[Your instructions]:
The whole listing, apart from its images, should be restated word for word.

[Data excerpt]:
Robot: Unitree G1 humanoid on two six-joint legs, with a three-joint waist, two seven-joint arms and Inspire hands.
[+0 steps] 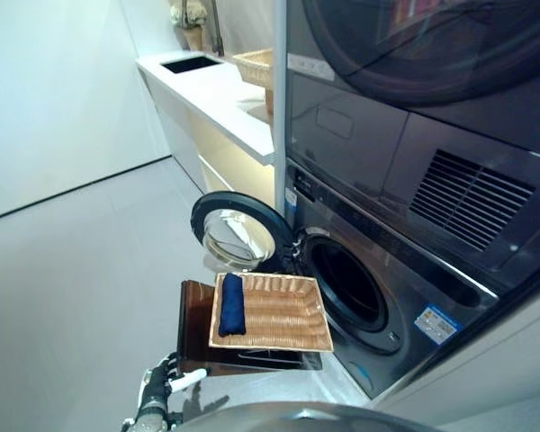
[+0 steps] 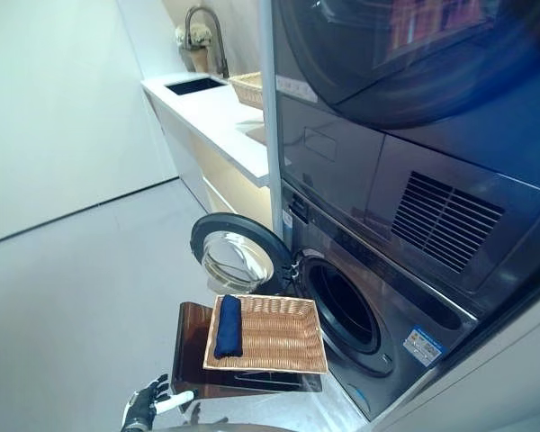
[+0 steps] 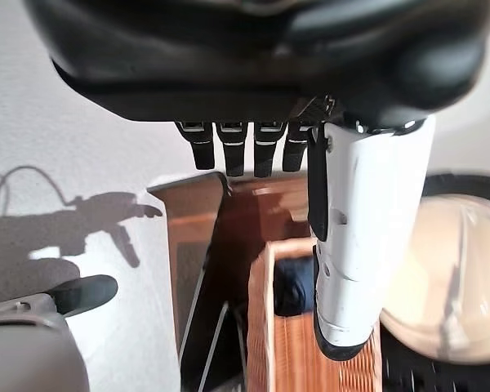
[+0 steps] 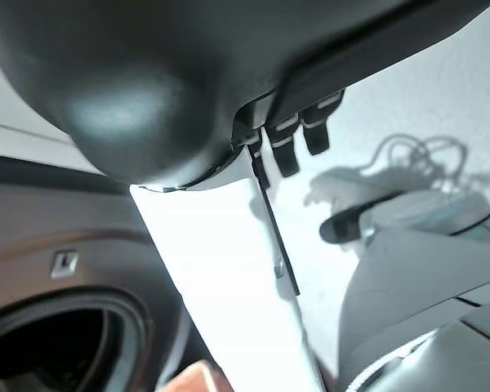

[Answer to this task]:
Robot: Unitree G1 humanoid on two six-joint legs, with a three-joint waist, two seven-joint arms and Inspire hands.
[+0 steps] 
[+0 steps] 
[+0 steps] 
[+0 steps] 

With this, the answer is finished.